• Exercise goal:
Down to the last line, set down the material below exactly, excluding pictures.

• Supplied information:

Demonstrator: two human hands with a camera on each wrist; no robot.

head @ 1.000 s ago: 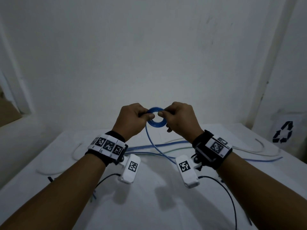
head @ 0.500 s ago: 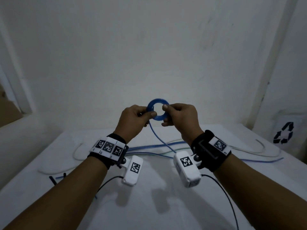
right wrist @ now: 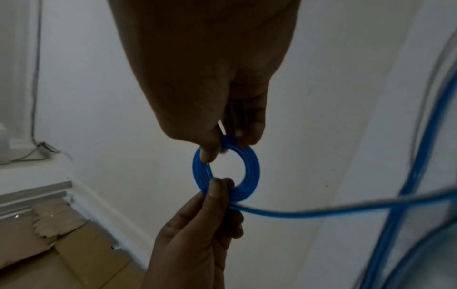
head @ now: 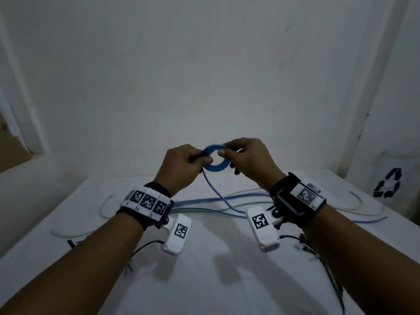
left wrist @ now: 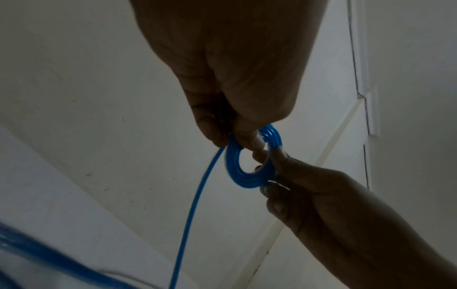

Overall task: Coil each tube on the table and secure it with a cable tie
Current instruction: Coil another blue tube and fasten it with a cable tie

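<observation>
A blue tube is wound into a small flat coil [head: 216,165] held in the air above the white table [head: 216,280]. My left hand [head: 201,159] pinches the coil's left side between thumb and fingers. My right hand [head: 223,151] pinches its right side. The same coil [left wrist: 237,176] shows in the left wrist view and again as a ring [right wrist: 249,170] in the right wrist view. The tube's loose tail [head: 218,194] hangs from the coil down to the table. No cable tie is visible in either hand.
More blue tubes [head: 216,197] and clear tubes [head: 354,209] lie across the far half of the table. Dark thin pieces [head: 70,243] lie near the left edge. A white wall stands close behind. A recycling-marked bin [head: 388,186] is at the right.
The coil tilted flatter and sank a little from its raised, upright position half a second ago. Both hands shifted their pinches round the ring.
</observation>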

• Expected answer:
Demonstrator: two human hands with a camera on each wrist; no robot.

head @ 1.000 s ago: 
head @ 0.500 s ago: 
right wrist @ now: 
head @ now: 
left wrist @ now: 

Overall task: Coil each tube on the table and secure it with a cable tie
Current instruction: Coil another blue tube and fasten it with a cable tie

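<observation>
A blue tube is wound into a small flat coil [head: 216,165] held in the air above the white table [head: 216,280]. My left hand [head: 201,159] pinches the coil's left side between thumb and fingers. My right hand [head: 223,151] pinches its right side. The same coil [left wrist: 237,176] shows in the left wrist view and again as a ring [right wrist: 249,170] in the right wrist view. The tube's loose tail [head: 218,194] hangs from the coil down to the table. No cable tie is visible in either hand.
More blue tubes [head: 216,197] and clear tubes [head: 354,209] lie across the far half of the table. Dark thin pieces [head: 70,243] lie near the left edge. A white wall stands close behind. A recycling-marked bin [head: 388,186] is at the right.
The coil tilted flatter and sank a little from its raised, upright position half a second ago. Both hands shifted their pinches round the ring.
</observation>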

The work on this exercise is finished.